A documentary about a loved-up couple, both of whom are on the autism spectrum, walks a tightrope. If the film drops into sentimentality, it gives rise to claims of condescension. If it stays within cautious boundaries, there would be fair accusations of treating the subject matter as aberrant. It’s a credit to Sickes and Santini that this film avoids those pitfalls.
In this surprisingly well shot and made documentary, Sickles and Santini follow the highly watchable Dina, as she prepares for her wedding to the adorable Scott. Poignancy comes from observing normal everyday moments with nuance and care; the endless bus rides, the group karaoke at parties, and foot rubs inspired by Sex and the City endear us to our two protagonists.

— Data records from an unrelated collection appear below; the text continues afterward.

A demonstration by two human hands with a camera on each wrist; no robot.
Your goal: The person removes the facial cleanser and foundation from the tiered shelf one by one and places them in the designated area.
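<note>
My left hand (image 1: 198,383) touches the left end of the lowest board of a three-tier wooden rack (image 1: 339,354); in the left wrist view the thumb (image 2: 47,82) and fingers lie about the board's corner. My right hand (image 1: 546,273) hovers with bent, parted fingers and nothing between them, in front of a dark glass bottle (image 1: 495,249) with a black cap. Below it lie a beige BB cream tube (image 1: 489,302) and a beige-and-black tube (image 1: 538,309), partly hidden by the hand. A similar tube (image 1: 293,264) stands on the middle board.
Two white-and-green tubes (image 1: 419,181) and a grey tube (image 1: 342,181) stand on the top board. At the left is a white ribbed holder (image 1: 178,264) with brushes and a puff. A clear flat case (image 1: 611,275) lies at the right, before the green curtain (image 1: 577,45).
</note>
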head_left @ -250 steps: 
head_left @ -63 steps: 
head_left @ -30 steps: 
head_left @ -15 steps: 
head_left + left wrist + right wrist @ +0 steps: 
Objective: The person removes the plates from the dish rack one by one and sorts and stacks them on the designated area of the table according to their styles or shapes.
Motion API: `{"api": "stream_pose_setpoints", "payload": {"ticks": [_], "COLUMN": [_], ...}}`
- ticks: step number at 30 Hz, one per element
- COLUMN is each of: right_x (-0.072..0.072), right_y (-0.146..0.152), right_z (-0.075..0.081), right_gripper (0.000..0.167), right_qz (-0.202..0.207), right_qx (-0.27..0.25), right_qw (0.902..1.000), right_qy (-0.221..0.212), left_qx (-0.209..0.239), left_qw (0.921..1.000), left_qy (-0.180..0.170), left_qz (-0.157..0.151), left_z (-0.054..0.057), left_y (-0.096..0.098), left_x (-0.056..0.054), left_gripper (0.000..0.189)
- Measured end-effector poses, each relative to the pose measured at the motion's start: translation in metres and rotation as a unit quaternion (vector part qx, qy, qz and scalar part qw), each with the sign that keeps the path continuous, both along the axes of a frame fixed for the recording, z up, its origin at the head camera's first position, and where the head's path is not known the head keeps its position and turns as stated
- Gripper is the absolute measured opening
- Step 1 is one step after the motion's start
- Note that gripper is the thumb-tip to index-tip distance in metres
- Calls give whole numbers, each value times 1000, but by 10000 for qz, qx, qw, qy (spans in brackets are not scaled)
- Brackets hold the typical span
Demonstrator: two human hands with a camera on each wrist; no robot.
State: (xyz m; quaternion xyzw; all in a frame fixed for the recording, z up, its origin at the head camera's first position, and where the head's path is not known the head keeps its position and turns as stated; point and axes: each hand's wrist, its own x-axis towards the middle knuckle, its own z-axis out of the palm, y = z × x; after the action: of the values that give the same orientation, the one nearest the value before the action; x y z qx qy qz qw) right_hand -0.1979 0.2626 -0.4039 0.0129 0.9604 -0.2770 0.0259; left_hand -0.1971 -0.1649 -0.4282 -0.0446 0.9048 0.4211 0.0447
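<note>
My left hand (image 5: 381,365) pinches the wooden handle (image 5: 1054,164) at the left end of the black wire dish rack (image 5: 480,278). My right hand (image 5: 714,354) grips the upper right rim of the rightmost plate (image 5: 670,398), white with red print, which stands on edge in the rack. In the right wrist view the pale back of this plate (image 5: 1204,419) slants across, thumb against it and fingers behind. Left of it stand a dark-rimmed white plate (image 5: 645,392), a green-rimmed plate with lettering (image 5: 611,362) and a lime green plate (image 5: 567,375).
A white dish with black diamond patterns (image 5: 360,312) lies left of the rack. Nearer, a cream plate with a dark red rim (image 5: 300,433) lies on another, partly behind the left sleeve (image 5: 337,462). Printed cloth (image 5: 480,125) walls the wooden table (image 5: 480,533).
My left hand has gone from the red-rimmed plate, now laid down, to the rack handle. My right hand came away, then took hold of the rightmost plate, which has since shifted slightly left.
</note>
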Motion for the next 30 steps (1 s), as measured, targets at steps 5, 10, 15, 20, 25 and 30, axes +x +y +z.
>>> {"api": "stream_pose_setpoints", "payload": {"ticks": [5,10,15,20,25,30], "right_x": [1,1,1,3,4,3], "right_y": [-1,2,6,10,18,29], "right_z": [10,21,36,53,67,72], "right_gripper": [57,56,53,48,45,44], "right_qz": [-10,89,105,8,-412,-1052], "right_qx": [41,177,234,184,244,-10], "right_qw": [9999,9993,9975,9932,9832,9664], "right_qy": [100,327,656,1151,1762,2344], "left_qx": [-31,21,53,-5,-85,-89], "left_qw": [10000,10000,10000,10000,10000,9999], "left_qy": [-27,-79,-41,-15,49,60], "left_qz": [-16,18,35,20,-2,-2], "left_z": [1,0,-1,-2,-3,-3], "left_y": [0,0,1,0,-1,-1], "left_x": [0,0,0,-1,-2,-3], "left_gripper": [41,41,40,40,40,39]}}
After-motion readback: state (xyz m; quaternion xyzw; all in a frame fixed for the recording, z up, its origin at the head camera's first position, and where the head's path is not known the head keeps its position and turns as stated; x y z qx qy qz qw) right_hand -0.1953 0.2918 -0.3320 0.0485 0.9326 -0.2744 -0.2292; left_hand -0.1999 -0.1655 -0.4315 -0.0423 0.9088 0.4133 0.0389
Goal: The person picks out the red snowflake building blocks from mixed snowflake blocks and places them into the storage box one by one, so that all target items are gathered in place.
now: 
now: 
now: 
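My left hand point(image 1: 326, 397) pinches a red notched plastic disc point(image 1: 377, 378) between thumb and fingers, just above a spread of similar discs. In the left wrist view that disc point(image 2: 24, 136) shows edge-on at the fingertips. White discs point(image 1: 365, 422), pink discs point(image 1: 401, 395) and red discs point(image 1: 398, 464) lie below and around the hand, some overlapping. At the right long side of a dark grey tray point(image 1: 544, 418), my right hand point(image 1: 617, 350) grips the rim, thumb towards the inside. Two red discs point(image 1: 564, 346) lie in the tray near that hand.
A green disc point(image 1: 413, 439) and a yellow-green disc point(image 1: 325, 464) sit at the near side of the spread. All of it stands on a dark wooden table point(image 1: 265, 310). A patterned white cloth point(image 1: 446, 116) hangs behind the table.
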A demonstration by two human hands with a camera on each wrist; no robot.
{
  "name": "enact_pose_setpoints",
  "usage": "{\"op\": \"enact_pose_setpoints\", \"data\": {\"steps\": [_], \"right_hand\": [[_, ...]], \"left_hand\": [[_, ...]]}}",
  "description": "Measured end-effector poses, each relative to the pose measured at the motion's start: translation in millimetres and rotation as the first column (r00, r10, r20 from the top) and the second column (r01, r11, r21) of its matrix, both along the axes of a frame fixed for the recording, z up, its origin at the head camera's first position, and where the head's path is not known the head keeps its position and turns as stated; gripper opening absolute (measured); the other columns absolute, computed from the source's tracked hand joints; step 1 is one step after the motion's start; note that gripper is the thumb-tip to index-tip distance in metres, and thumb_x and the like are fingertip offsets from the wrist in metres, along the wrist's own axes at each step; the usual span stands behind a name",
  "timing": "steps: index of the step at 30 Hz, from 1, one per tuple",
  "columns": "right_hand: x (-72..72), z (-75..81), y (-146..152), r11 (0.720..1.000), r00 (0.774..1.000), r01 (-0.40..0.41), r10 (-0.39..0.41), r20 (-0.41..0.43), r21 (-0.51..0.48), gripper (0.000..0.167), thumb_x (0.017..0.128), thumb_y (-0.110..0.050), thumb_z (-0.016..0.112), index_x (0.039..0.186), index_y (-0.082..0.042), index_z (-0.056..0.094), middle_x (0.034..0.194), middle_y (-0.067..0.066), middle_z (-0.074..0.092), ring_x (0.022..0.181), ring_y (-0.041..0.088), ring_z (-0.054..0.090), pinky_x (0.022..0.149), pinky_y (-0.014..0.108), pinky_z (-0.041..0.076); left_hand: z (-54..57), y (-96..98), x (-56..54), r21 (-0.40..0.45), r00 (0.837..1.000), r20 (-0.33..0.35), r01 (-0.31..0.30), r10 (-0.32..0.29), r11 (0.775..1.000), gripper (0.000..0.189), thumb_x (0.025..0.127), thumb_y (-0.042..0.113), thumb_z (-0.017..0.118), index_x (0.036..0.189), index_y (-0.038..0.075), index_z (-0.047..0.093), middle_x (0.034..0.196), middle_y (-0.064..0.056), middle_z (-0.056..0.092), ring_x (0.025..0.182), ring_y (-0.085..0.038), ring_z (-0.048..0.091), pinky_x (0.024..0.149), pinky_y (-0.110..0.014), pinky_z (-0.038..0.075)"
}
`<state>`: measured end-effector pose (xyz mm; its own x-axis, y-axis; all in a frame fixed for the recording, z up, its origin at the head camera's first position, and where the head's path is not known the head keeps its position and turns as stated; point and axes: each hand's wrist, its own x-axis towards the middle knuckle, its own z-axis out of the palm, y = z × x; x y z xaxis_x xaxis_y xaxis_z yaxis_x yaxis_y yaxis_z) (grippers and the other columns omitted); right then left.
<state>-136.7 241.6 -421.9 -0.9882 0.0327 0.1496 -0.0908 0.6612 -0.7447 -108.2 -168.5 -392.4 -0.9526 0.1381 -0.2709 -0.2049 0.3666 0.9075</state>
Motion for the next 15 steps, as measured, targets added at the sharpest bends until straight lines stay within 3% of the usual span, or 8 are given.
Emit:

These moments could be treated as “kooky” or “unique” or “odd” as a means of justifying the documentary about these two. That’s not Sickles and Santini’s game though, as their goal of shining a light on a different tale of love comes through. It never feels like Scott and Dina are being exploited for our entertainment.
There are a few moments where one wonders why the camera is there, such as at the couple’s honeymoon bath, and the deep talk about the joys and details of sex – but these are fleeting concerns. Plus, the lovey-dovey moments – while plentiful and welcome – are thankfully counterbalanced throughout. In particular, one harrowing section involving a 911 call over the top of serene visuals solidifies and strengthens your endearment and affection for Dina and Scott – proving humanity and love come in all shapes and sizes.
Dina and Scott are a match made in heaven. The beauty of this love-propelled documentary is the honest, non-exploitative nature in which Santini and Sickles capture it. Dina is a balm of comfort in these trying times.
CAST: Dina Buno, Scott Levin
DIRECTORS: Antonio Santini, Dan Sickles
SYNOPSIS: An eccentric suburban woman and a Walmart door greeter navigate their evolving relationship in this unconventional love story.